Instructions to follow » Your task is to copy each line of the material that holds the word "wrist".

Material provided »
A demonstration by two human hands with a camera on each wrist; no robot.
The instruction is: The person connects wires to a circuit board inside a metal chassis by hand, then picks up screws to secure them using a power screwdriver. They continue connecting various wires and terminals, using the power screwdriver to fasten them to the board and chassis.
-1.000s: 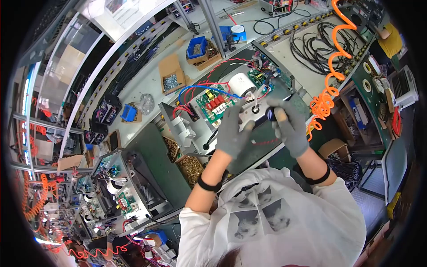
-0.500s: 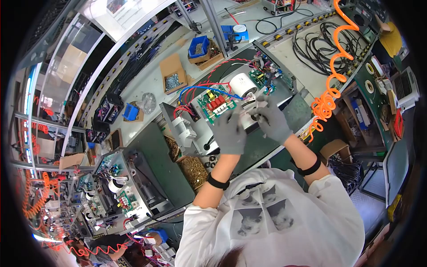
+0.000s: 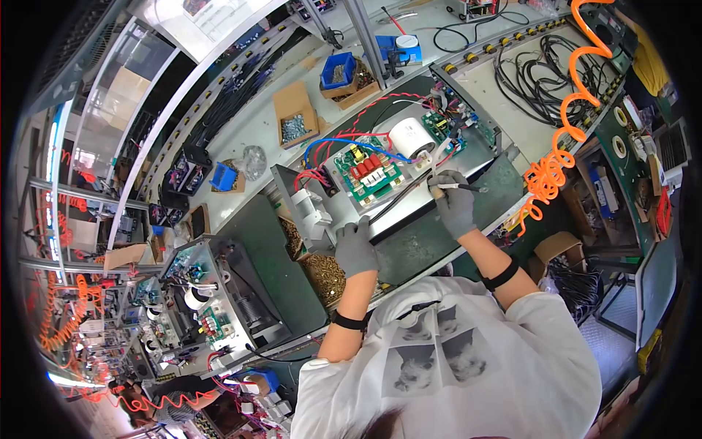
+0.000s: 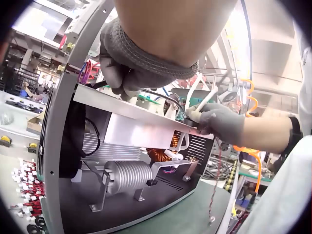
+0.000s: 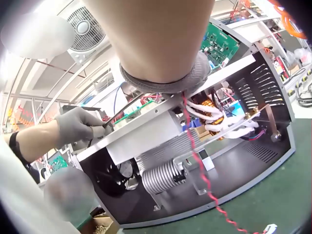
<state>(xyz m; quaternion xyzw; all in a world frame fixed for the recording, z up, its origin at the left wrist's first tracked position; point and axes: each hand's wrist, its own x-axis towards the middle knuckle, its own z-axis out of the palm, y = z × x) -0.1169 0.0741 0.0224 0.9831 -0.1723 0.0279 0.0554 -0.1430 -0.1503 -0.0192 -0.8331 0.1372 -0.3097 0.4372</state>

Expected answer »
A demonstration by two human hands with a camera on each wrist; no robot.
<state>(xyz m; quaternion xyzw; all in a world frame fixed for the recording, z up, its origin at the left wrist's first tracked position; point and axes: each hand's wrist, its own x-axis towards the middle knuckle, its own z-axis out of the palm, y = z × x) -0.1169 0.0741 0.0224 0.9831 -0.1723 0.0279 0.0554 -0.1430 -0.1503 -0.0192 -0.8331 0.1372 -0.3097 0.4372</state>

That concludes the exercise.